Insults

Teen girl #1: He called me a female dog.
Teen girl #2: Oh.
Teen girl #1: Then I set him on fire, and he was like, “Okay.”

–Forest Hills

Girl: You staring at me?
Guy: Yeah, but only ’cause you look so fine.
Girl: True. But you can stop checking me out now. These aren’t public titties, they’re private titties. For select audiences only, and you’re not a member.

–A train

Man on cell: Wait, you’re telling me my money went to help some kid go to camp? Are you fuckin’ kidding me? I thought I was curing a cripple or some shit like that. What’s up with that? I never went to camp when I was a kid. Good to hear some brat I never met is going to be swimming in a lake all summer long while my nephew is cooling himself off by a hydrant in the street.

–Astoria, Queens

Overheard by: Victor Hugo

Fat chick: I said excuse me!
Fatter chick: Ya, well, you were up my ass for the last 5 minutes.
Fat chick: Ya I want to be up that fat ass!
Fatter chick: Shall I follow you to Queens? Shall I? Some of us can afford to live on 60th Street.

–59th Street station

A woman is arguing with the man in the token booth, but he’s speaking through the mic and his voice is muffled.
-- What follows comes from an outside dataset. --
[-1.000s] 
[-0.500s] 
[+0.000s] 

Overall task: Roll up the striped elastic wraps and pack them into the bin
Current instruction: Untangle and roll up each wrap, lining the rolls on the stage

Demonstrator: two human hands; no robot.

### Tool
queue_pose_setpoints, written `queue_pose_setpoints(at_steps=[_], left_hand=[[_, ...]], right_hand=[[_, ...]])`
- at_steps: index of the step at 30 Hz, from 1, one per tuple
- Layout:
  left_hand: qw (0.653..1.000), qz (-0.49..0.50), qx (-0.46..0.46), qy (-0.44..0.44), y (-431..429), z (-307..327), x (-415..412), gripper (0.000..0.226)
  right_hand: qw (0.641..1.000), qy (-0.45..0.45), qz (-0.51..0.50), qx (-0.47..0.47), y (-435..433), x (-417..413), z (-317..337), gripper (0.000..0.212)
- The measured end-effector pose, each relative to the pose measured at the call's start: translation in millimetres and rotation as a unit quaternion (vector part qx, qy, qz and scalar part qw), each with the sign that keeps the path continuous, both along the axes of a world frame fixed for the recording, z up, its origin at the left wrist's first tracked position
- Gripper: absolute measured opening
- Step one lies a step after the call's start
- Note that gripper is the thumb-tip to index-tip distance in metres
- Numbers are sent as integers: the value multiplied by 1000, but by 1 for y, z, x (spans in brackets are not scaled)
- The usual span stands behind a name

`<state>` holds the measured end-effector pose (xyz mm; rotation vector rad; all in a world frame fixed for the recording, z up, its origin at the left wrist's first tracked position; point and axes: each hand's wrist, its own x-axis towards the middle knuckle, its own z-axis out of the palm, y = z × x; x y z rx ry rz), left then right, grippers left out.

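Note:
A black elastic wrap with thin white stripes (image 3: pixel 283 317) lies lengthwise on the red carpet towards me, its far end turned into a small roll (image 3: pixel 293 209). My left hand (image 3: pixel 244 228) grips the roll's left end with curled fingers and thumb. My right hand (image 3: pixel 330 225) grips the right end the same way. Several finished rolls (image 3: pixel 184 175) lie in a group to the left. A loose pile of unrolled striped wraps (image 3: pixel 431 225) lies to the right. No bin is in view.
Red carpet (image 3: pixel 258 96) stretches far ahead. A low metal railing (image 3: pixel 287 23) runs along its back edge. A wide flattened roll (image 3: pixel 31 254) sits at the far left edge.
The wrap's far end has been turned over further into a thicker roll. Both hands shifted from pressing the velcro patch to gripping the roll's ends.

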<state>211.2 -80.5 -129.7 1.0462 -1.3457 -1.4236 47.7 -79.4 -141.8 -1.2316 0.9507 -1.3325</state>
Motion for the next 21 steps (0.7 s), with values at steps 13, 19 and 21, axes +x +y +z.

Woman: Huh? What? What the fuck are you talking about? Yeah, all right. Shut the fuck up, Burger King.

–Sutter Avenue station

Overheard by: Deshaunicus

Guy: Here you go man. Here’s some fries.
Hobo: Fries? Fries with what?

–88th & Madison

Overheard by: Benjamin K.

Crazy lady: I hate my fucking mother and I want to kill her. I want to watch her bleed. She is a fat lazy bitch. She was nothing but a container!
Guy: God will not forgive you if you kill your mother. Can you also keep it down please?

–PATH train

Overheard by: JMK

Surrounded by four teenage girls, Matt Dillon can only ask: Do you even know what a movie is?

–86th & Columbus

Man: Of course you have to pick the row with the cripple. I can’t get up now because I’ll feel bad that she has to use her cane every time!
Woman: Frankly, I didn’t even notice.
Man: Yeah, till you kicked her cane!

–Prospect Park Bandshell

Girl: Excuse me!…Would you guys keep it down? I am trying to listen to the band!
Guy: Oh, I am sorry…Would you mind crossing your legs? I am trying to enjoy the outdoors.

–Prospect Park Bandshell

Chick #1: I don’t know what’s up with her.
Chick #2: Yeah, it’s like she’s got some kinda fabric up her ass.

–Christopher Street

Overheard by: Marco Romano

Hobo: Help me! I have 9 starving kids at home!
Suit: Yesterday you had 12 starving kids, what happened?
Hobo: That’s right and the 2 of them died in a horrible fire yesterday! Please help me!
Suit: What happened to the 12th?
Hobo: Man, get the fuck outta here, you’re fucking up my rap!